5

Problem

I recently found a need to determine if my points are inside of a polygon. So I learned about this approach in C++ and adapted it to python. However, the C++ code I was studying isn't quite right I think? I believe I have fixed it, but I am not quite sure so I was hoping folks brighter than me might help me caste some light on this?

The theorem is super simple and the idea is like this, given an nth closed polygon you draw an arbitrary line, if your point is inside, you line will intersect with the edges an odd number of times. Otherwise, you will be even and it is outside the polygon. Pretty freaking cool.
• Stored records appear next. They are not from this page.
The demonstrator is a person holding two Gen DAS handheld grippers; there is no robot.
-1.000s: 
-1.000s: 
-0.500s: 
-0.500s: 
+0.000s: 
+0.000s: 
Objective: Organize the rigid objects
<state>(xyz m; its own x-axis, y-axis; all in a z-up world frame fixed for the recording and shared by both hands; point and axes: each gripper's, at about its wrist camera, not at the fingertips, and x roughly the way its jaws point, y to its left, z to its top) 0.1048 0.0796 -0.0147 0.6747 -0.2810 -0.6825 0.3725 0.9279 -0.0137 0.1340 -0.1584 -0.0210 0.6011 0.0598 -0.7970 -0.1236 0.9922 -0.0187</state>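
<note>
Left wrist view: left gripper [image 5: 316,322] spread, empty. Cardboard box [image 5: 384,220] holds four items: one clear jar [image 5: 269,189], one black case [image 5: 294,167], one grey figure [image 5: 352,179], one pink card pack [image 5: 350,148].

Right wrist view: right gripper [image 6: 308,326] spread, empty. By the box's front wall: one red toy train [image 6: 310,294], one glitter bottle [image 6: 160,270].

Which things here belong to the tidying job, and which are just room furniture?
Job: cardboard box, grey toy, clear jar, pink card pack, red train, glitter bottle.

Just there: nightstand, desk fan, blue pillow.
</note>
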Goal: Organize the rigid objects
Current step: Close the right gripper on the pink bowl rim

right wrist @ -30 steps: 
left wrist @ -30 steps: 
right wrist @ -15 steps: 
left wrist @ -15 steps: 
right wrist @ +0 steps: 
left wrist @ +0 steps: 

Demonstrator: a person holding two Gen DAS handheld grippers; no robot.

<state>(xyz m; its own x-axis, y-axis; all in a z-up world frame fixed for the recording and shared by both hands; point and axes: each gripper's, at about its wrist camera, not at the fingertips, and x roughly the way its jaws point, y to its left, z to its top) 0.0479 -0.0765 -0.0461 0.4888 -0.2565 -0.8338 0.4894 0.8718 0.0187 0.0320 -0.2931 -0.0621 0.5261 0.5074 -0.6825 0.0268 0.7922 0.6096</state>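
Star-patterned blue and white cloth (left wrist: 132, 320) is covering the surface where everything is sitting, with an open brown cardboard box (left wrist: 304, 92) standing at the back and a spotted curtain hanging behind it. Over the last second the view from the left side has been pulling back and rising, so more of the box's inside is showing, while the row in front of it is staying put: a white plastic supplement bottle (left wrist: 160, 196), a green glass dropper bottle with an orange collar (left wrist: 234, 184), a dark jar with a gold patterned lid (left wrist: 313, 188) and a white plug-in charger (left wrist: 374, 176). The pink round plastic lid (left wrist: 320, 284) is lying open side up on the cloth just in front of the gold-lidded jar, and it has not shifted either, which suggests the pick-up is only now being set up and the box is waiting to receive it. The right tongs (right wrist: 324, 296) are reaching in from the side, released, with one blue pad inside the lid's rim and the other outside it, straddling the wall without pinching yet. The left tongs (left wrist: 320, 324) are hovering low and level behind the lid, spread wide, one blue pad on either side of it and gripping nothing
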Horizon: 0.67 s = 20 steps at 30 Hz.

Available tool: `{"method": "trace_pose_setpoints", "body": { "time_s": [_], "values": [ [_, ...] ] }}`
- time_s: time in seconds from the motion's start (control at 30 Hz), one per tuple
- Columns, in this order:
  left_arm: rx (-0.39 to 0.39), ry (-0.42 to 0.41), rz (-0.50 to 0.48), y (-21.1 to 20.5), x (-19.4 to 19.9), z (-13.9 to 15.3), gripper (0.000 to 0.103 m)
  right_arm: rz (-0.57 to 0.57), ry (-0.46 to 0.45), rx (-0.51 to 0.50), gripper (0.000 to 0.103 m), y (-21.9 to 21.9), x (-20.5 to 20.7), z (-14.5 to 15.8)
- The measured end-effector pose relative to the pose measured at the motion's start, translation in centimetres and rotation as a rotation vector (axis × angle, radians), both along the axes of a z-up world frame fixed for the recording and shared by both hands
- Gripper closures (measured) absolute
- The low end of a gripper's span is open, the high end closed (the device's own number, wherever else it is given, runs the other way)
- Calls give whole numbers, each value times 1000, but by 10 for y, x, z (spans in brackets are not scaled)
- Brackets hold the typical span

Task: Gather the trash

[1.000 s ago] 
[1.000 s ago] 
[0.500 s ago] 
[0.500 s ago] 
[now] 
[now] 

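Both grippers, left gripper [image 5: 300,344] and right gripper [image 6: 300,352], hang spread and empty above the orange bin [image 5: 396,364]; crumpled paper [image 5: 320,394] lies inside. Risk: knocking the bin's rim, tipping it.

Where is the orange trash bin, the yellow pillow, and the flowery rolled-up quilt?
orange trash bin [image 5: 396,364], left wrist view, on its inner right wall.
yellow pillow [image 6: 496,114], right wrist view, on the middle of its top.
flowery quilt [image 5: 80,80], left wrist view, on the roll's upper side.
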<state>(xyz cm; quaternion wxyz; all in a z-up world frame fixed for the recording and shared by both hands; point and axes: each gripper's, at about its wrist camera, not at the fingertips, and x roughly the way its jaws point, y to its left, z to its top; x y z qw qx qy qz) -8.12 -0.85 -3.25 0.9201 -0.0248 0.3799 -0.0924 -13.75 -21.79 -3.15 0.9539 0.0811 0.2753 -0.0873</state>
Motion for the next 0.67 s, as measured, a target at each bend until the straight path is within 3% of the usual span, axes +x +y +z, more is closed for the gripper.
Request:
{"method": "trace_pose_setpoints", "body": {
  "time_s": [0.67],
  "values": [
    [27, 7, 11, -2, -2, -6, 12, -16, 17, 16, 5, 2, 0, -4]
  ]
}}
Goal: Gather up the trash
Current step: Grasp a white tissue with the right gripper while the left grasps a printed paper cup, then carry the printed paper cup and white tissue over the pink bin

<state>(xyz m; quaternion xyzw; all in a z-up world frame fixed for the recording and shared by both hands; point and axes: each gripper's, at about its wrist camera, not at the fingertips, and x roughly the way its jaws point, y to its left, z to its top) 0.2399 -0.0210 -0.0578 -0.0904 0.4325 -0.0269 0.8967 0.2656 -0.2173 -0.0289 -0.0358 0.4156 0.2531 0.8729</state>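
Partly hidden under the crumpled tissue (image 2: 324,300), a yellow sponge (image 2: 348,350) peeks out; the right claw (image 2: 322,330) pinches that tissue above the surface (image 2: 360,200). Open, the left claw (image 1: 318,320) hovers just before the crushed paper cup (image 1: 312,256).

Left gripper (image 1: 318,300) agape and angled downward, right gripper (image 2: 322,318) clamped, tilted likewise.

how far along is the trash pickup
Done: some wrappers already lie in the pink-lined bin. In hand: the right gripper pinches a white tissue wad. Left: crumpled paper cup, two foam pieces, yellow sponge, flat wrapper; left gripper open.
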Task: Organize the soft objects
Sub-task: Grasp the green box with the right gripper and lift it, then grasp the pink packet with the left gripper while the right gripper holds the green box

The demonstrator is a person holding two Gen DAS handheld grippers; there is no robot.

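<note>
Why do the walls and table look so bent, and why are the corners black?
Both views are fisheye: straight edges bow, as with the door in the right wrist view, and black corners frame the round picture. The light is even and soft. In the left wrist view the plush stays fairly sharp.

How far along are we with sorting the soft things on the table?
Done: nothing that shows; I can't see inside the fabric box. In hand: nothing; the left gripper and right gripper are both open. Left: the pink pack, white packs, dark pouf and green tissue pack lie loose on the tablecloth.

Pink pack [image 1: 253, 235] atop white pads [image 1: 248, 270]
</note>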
I had the following test cases:

    polygon_x = [5, 5, 11, 10]
    polygon_y = [5, 10, 5, 10]
    test1_x = 6
    test1_y = 6

    result1 = point_in_polygon(test1_x, test1_y, polygon_x, polygon_y)
    print(result1)

    test2_x = 13
    test2_y = 5
    result2 = point_in_polygon(test2_x, test2_y, polygon_x, polygon_y)
    print(result2)

The above would give me both false if I defined it as follows:

            if polygon_x[i] < polygon_x[(i+1) % length]:
                temp_x = polygon_x[i]
                temp_y = polygon_x[(i+1) % length]
            else:
                temp_x = polygon_x[(i+1) % length]
                temp_y = polygon_x[i]

This is wrong! I should be getting true for result1 and then false for result2. So clearly, something is funky.

The code I was reading in C++ makes sense except for the above. In addition, it failed my test case which made me think that temp_y should be defined with polygon_y and not polygon_x. Sure enough, when I did this, my test case for (6,6) passes. It still fails when my points are on the line, but as long as I am inside the polygon, it will pass. Expected behavior.

Polygon code adopted to python

    def point_in_polygon(self, target_x, target_y, polygon_x, polygon_y):
        print(polygon_x)
        print(polygon_y)
        #Variable to track how many times ray crosses a line segment
        crossings = 0
        temp_x = 0
        temp_y = 0
        length = len(polygon_x)

        for i in range(0,length):

            if polygon_x[i] < polygon_x[(i+1) % length]:
                temp_x = polygon_x[i]
                temp_y = polygon_y[(i+1) % length]
            else:
                temp_x = polygon_x[(i+1) % length]
                temp_y = polygon_y[i]

            print(str(temp_x) + ", " + str(temp_y))

            #check
            if target_x > temp_x and target_x <= temp_y and (target_y < polygon_y[i] or target_y <= polygon_y[(i+1)%length]):
                eps = 0.000001

                dx = polygon_x[(i+1) % length] - polygon_x[i]
                dy = polygon_y[(i+1) % length] - polygon_y[i]

                k = 0
                if abs(dx) < eps:
                    k = 999999999999999999999999999
                else:
                    k = dy/dx

                m = polygon_y[i] - k * polygon_x[i]
                y2 = k*target_x + m

                if target_y <= y2:
                    crossings += 1
        print(crossings)
        if crossings % 2 == 1:
            return True
        else:
            return False

Summary

Can someone please explain to me what the temp_x and temp_y approaches are doing? Also, if my fix for redefining the temp_x for polygon_x and temp_y for polygon_y is the correct approach? I doubt it. Here is why.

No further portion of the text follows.